Still Jeff didn’t speak.

“You’re the one who told me I’m going to need to prove my story to keep my head above water,” Mark said. “It starts with those phone records. If you don’t want to do it yourself, I understand. Give me the right contact, and I’ll do it. You shouldn’t be involved anyhow.”

“Bullshit I shouldn’t. It’s my fault you’re up there. You shouldn’t have been there to begin with. You know that and you always did. I had an idea that it was what you needed. It was the wrong idea.”

“You wanted me up here because of the date,” Mark said. “You wanted to push my buttons, rattle me.”

“Yes. I thought — I hoped — that if you spent even a little time looking at an unsolved case that bore any similarity to Lauren’s, it might... give you a little perspective. Remind you that you’re not alone in the world. That others have suffered the same losses. It was a terrible idea.”

Two days ago, Mark had been enraged by the move. Now he couldn’t summon any emotion over it, let alone anger.

“If you feel any responsibility for this, then do this one thing,” he said. “Get those records. If Ridley didn’t make any calls, then it means...”

“I’ll do it,” Jeff said. “But Markus? You’re going to need to file this favor with all of the other things you can’t remember.”

“That’ll be easy enough.”

It took him less than an hour. Technology might have done a lot of good for the world, but it had done nothing good for personal privacy. If you floated around the investigative and intelligence professions for long enough, you began to understand just how laughable the illusion of privacy was; if a pro, or even a dedicated amateur, wanted someone’s information, he could find it, and fast.

Jeff’s phone-records contact was a retired FBI agent who’d specialized in computer intelligence and who now lived in Georgia and had an ax to grind with the government and a hard-core pill habit to support. His information came at a price, but it came fast, and it was reliable.

“Ridley was on the phone a total of four times to a total of three people in the two days you were in town,” Jeff said. “One was a dentist, one was a bakery, and two calls were with a guy named Evan Borders.”

“Evan Borders. Ridley called that guy?”

“You know the name?”

“He was the other suspect in Sarah Martin’s murder. He was her boyfriend, the one who took her into the cave.”

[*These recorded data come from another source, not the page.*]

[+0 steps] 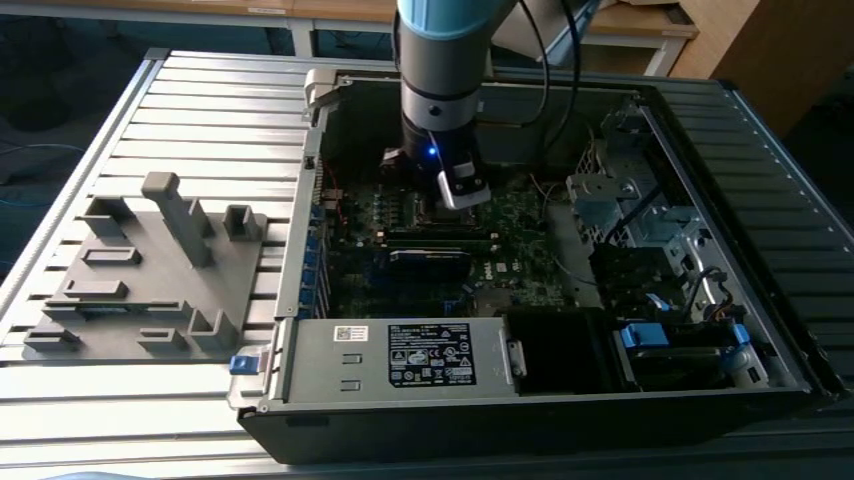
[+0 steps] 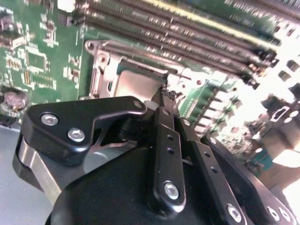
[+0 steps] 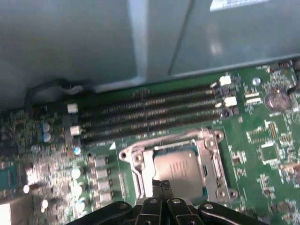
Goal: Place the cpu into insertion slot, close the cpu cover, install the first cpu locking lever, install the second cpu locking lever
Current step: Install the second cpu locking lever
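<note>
Where the scene is seen whole, in the exterior view, a ribbed grey metal table (image 1: 200, 110) carries one open computer case (image 1: 534, 400) and, to the exterior view's left of it, one grey fixture block (image 1: 147, 280); wooden furniture (image 1: 747, 40) stands behind. One arm (image 1: 447, 60) reaches down into the case over the green motherboard (image 1: 534, 250). Both wrist views show what the exterior view does not resolve: four long black memory slots (image 3: 150, 112) lying beyond the socket, and one insertion slot (image 3: 176, 164) directly below the fingertips. The cpu cover (image 3: 213, 159) lies flat on the slot, and the cpu (image 3: 180, 171) sits framed in its window, silvery top exposed. In the first wrist view the gripper (image 3: 161, 183) has its fingers pressed together, narrow, holding nothing, tips just above the cpu's near edge. One round coin cell (image 3: 277, 99) lies well aside.
</note>
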Available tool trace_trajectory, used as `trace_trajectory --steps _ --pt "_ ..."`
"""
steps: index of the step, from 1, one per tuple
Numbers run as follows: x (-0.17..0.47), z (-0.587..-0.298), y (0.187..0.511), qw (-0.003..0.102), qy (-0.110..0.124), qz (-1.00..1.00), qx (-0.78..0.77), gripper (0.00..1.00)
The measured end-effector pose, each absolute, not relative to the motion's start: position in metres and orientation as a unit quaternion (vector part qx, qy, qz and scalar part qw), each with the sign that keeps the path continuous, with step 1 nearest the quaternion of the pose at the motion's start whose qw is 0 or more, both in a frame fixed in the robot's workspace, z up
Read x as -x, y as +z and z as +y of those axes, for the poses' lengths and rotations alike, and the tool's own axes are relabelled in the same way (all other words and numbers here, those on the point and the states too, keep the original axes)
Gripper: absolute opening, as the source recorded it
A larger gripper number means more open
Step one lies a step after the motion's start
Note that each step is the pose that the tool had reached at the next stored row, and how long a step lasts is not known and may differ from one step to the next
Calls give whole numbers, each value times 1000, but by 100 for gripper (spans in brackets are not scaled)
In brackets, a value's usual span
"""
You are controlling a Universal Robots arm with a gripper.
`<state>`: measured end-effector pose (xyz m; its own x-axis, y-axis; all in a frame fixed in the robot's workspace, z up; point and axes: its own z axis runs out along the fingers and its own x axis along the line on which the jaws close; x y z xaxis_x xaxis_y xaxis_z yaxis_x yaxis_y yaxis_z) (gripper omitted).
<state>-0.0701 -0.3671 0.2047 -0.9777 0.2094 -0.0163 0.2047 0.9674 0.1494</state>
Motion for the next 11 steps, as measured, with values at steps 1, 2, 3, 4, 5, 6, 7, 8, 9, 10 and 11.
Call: trace_trajectory --steps 1,2,3,4,5,6,7,8,9,10,11 --pt "68 -365 205 16 73 992 -104 11" --pt "66 -364 205 16 73 992 -104 11" --pt "64 -363 205 16 73 992 -104 11" --pt "62 -362 205 16 73 992 -104 11" --pt "61 -361 205 16 73 992 -104 11" --pt "59 -361 205 15 72 992 -104 11" --pt "58 -361 205 14 71 992 -105 11" --pt "58 -361 205 14 71 992 -105 11" --pt "57 -360 206 13 71 992 -105 11" --pt "56 -360 206 12 70 992 -105 11" --pt "56 -360 206 12 70 992 -105 11"
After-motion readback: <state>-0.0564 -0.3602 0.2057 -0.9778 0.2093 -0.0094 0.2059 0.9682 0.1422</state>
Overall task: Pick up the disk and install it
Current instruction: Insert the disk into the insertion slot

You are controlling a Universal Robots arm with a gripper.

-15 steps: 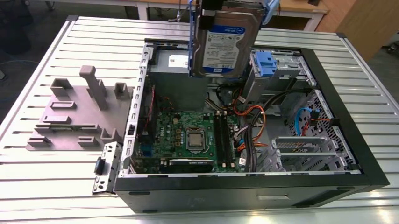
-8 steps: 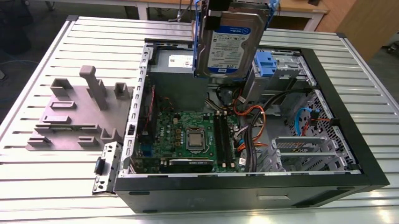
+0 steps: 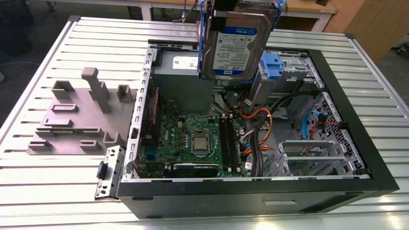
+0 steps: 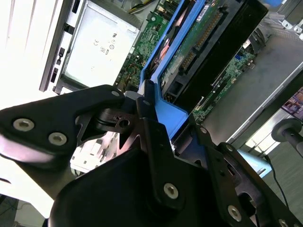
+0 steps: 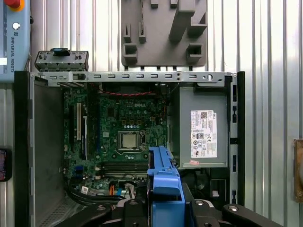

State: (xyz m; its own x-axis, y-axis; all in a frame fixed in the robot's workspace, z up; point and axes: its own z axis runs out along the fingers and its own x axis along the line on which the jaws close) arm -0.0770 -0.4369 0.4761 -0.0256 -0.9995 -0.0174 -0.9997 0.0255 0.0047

“Evan Borders called Ridley shortly before noon, at home,” Jeff said. “Ridley called him back shortly after one.”

Mark let out a breath that came more from his soul than his lungs. “That’s right after I left. They bookended me with phone calls, basically. Ridley picked up the phone just after I left.”

“Seems like a strange choice. Two lead suspects trading calls?”

“Sure does. But it’s real.” That word had taken on new meaning in the past day. “Ridley engineered all of this. He wanted me down in that cave. He asked me to go, and when I didn’t, he put me there. I don’t understand how he’s got the influence that he does, but I’ll figure it out. I’ll get him.”

“Step lightly with that boy.”

He asked Jeff for all the call times and numbers — Bishop was the dentist, and the bakery was Haringa’s — and he wrote them down, thanked Jeff, and then hung up. There was only one light on in the hospital room, and he lay there in the dimness and stared at those names.

Evan Borders. The kid who’d brought Sarah Martin down to Trapdoor was in communication with her suspected killer a decade later.

Evan was going to require a visit, Mark decided. No phone call there, no discussion with the sheriff beforehand. Mark wanted to see Evan’s face.